**WORK REQUEST**
Print the entries in full, word for word, but not the pictures.
START THE DATA
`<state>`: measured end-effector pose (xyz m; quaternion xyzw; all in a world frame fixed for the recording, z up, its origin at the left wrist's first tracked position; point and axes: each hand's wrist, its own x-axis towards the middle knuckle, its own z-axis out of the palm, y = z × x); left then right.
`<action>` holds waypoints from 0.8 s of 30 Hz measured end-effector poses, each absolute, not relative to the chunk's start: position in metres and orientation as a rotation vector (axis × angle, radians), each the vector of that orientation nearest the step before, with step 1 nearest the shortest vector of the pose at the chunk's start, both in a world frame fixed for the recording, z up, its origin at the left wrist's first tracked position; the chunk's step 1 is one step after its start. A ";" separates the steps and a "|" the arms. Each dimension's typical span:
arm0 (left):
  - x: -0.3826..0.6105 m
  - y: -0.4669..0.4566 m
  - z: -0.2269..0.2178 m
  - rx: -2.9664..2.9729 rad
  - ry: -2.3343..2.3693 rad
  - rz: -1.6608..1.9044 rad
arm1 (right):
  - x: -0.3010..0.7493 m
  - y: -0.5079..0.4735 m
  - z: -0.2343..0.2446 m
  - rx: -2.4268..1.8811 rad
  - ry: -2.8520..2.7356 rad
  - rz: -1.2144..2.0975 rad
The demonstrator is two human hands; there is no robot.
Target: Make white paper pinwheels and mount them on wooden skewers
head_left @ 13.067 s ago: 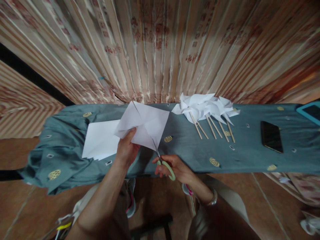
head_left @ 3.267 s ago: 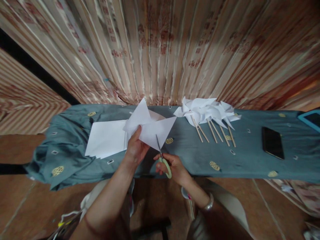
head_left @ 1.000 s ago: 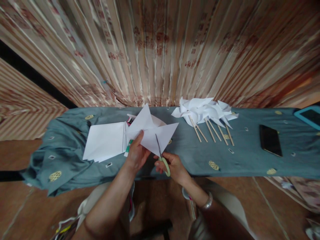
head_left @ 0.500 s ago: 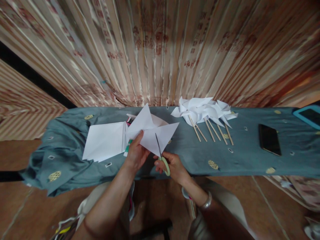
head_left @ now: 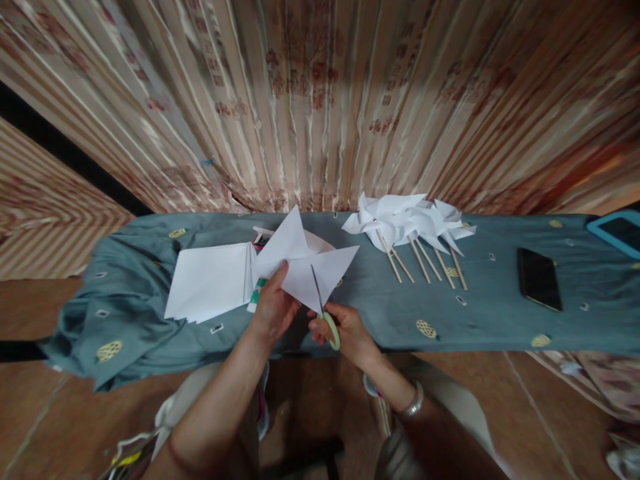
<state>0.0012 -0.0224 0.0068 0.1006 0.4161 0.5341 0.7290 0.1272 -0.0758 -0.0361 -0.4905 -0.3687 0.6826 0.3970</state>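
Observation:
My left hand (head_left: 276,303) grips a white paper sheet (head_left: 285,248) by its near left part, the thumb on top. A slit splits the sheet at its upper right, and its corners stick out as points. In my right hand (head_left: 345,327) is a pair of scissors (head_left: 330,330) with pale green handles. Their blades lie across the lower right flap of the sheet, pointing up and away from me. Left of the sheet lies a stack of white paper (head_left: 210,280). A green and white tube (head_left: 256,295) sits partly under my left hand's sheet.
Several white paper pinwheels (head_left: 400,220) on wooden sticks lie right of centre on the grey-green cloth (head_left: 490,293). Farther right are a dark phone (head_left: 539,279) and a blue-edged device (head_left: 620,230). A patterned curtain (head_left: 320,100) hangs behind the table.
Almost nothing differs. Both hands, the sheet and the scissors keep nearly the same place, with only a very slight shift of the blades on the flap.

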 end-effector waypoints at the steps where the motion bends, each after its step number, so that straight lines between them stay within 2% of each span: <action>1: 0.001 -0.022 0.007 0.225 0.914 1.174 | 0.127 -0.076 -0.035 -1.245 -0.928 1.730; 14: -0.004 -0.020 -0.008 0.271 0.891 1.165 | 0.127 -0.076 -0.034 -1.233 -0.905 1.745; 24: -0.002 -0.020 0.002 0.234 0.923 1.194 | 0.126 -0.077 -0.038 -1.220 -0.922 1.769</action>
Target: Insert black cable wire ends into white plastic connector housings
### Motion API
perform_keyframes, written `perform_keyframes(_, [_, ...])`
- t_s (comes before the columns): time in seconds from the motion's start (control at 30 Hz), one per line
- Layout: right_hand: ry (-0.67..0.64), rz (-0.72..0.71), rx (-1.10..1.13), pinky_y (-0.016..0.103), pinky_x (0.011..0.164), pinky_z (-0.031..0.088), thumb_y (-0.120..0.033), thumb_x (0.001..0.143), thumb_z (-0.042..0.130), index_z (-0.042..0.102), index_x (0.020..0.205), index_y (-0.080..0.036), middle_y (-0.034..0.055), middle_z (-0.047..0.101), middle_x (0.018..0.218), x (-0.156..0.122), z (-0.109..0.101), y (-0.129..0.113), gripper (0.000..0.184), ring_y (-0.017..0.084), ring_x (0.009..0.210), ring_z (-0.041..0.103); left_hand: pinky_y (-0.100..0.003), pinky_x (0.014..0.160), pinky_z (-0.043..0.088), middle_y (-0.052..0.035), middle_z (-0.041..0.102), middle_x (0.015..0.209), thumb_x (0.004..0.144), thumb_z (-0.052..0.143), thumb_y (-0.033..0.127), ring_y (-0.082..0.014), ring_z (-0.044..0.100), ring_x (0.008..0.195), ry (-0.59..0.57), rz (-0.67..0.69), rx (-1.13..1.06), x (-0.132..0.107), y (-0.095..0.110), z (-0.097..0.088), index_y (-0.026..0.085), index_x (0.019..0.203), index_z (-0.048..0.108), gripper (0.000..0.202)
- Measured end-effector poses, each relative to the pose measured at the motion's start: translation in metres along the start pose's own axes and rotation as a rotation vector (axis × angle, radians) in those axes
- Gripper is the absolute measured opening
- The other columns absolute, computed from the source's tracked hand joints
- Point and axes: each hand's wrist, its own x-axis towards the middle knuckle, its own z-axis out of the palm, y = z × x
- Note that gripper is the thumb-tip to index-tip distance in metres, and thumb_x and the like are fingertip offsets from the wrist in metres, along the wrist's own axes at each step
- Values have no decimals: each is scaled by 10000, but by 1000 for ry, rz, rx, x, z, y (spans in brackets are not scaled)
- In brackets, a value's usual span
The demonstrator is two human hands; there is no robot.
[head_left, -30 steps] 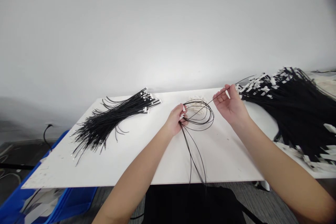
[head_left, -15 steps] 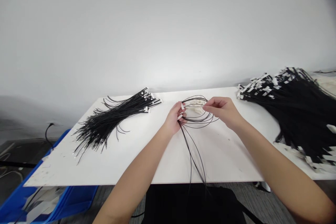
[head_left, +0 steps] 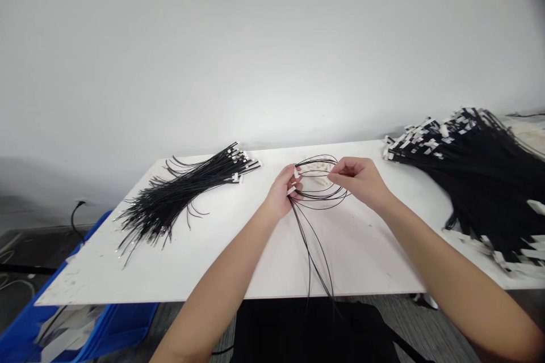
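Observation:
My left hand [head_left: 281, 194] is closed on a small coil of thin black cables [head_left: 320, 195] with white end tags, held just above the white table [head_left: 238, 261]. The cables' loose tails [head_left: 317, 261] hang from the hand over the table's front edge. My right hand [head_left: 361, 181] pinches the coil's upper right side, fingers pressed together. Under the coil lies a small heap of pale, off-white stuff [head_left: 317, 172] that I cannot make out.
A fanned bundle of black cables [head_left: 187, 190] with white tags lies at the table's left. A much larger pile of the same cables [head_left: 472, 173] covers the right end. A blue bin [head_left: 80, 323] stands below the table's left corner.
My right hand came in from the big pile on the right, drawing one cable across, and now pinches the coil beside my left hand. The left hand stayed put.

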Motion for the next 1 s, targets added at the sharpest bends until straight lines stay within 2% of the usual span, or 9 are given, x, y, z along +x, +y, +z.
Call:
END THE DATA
**OUTPUT FOR THIS EXERCISE**
`<state>`: measured end-effector pose (xyz m; quaternion xyzw; all in a world frame fixed for the recording, z up, its origin at the left wrist's first tracked position; point and axes: each hand's wrist, its own x-axis towards the middle knuckle, its own z-axis out of the palm, y = z × x); left then right.
`<action>` holds waypoints from 0.8 s of 30 Hz measured end-effector poses, each absolute, not relative to the chunk's start: position in metres and orientation as a rotation vector (axis × angle, radians), each the vector of that orientation nearest the step before, with step 1 nearest the shortest vector of the pose at the chunk's start, both in a world frame fixed for the recording, z up, its origin at the left wrist's first tracked position; the chunk's step 1 is one step after its start. A ";" separates the steps and a "|" the arms. Each dimension's typical span:
arm0 (left):
  - x: -0.3826..0.6105 m
  - y: -0.4669..0.4566 m
  - z: -0.2269..0.2178 m
  - rx: -2.9664..2.9729 rad
  - ry: -2.3343..2.3693 rad
  - rz: -1.6608..1.9044 rad
arm1 (right):
  - x: -0.3010..0.7493 m
  - y: -0.5079..0.4735 m
  - z: -0.2343..0.2446 m
  - rx: -2.4268..1.8811 rad
  - ry: -2.8520..2.7356 rad
  - rz: -1.2144..2.0975 rad
The demonstrator is two human hands; there is no robot.
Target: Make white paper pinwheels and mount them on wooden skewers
head_left @ 13.067 s ago: 
head_left @ 3.267 s ago: 
head_left @ 1.000 s ago: 
head_left @ 0.500 s ago: 
head_left @ now: 
<state>0.0012 -0.0224 0.0068 0.1006 0.4161 0.5341 0.7290 0.1272 -0.0758 -0.0361 -0.4905 -0.3687 0.6826 0.3970</state>
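Observation:
My left hand (head_left: 276,303) grips a white paper sheet (head_left: 285,248) by its near left part, the thumb on top. A slit splits the sheet at its upper right, and its corners stick out as points. In my right hand (head_left: 345,327) is a pair of scissors (head_left: 330,330) with pale green handles. Their blades lie across the lower right flap of the sheet, pointing up and away from me. Left of the sheet lies a stack of white paper (head_left: 210,280). A green and white tube (head_left: 256,295) sits partly under my left hand's sheet.
Several white paper pinwheels (head_left: 400,220) on wooden sticks lie right of centre on the grey-green cloth (head_left: 490,293). Farther right are a dark phone (head_left: 539,279) and a blue-edged device (head_left: 620,230). A patterned curtain (head_left: 320,100) hangs behind the table.
Almost nothing differs. Both hands, the sheet and the scissors keep nearly the same place, with only a very slight shift of the blades on the flap.
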
 end-effector waypoints at the steps where the motion bends, each after its step number, so that straight lines between them stay within 2% of each span: <action>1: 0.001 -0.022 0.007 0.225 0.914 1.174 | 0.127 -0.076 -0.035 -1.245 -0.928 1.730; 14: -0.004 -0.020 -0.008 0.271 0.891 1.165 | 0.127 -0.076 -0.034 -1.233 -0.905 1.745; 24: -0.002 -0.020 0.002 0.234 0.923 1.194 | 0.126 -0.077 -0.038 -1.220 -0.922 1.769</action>
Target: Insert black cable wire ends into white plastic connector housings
### Motion API
perform_keyframes, written `perform_keyframes(_, [_, ...])`
- t_s (comes before the columns): time in seconds from the motion's start (control at 30 Hz), one per line
- Layout: right_hand: ry (-0.67..0.64), rz (-0.72..0.71), rx (-1.10..1.13), pinky_y (-0.016..0.103), pinky_x (0.011..0.164), pinky_z (-0.031..0.088), thumb_y (-0.120..0.033), thumb_x (0.001..0.143), thumb_z (-0.042..0.130), index_z (-0.042..0.102), index_x (0.020..0.205), index_y (-0.080..0.036), middle_y (-0.034..0.055), middle_z (-0.047..0.101), middle_x (0.018..0.218), x (-0.156..0.122), z (-0.109..0.101), y (-0.129..0.113), gripper (0.000..0.184), ring_y (-0.017..0.084), ring_x (0.009..0.210), ring_z (-0.041..0.103); left_hand: pinky_y (-0.100..0.003), pinky_x (0.014..0.160), pinky_z (-0.043..0.088), middle_y (-0.052..0.035), middle_z (-0.041..0.102), middle_x (0.015..0.209), thumb_x (0.004..0.144), thumb_z (-0.052..0.143), thumb_y (-0.033..0.127), ring_y (-0.082..0.014), ring_z (-0.044..0.100), ring_x (0.008..0.195), ry (-0.59..0.57), rz (-0.67..0.69), rx (-1.13..1.06), x (-0.132..0.107), y (-0.095..0.110), z (-0.097..0.088), index_y (-0.026..0.085), index_x (0.019..0.203), index_z (-0.048..0.108), gripper (0.000..0.202)
- Measured end-effector poses, each relative to the pose measured at the motion's start: translation in metres along the start pose's own axes and rotation as a rotation vector (axis × angle, radians) in those axes
- Gripper is the absolute measured opening
- The other columns absolute, computed from the source's tracked hand joints
- Point and axes: each hand's wrist, its own x-axis towards the middle knuckle, its own z-axis out of the palm, y = z × x
- Note that gripper is the thumb-tip to index-tip distance in metres, and thumb_x and the like are fingertip offsets from the wrist in metres, along the wrist's own axes at each step
- Values have no decimals: each is scaled by 10000, but by 1000 for ry, rz, rx, x, z, y (spans in brackets are not scaled)
- In brackets, a value's usual span
The demonstrator is two human hands; there is no robot.
[head_left, -30 steps] 
[head_left, -15 steps] 
[head_left, +0 steps] 
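Observation:
My left hand [head_left: 281, 194] is closed on a small coil of thin black cables [head_left: 320, 195] with white end tags, held just above the white table [head_left: 238, 261]. The cables' loose tails [head_left: 317, 261] hang from the hand over the table's front edge. My right hand [head_left: 361, 181] pinches the coil's upper right side, fingers pressed together. Under the coil lies a small heap of pale, off-white stuff [head_left: 317, 172] that I cannot make out.
A fanned bundle of black cables [head_left: 187, 190] with white tags lies at the table's left. A much larger pile of the same cables [head_left: 472, 173] covers the right end. A blue bin [head_left: 80, 323] stands below the table's left corner.
My right hand came in from the big pile on the right, drawing one cable across, and now pinches the coil beside my left hand. The left hand stayed put.
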
Motion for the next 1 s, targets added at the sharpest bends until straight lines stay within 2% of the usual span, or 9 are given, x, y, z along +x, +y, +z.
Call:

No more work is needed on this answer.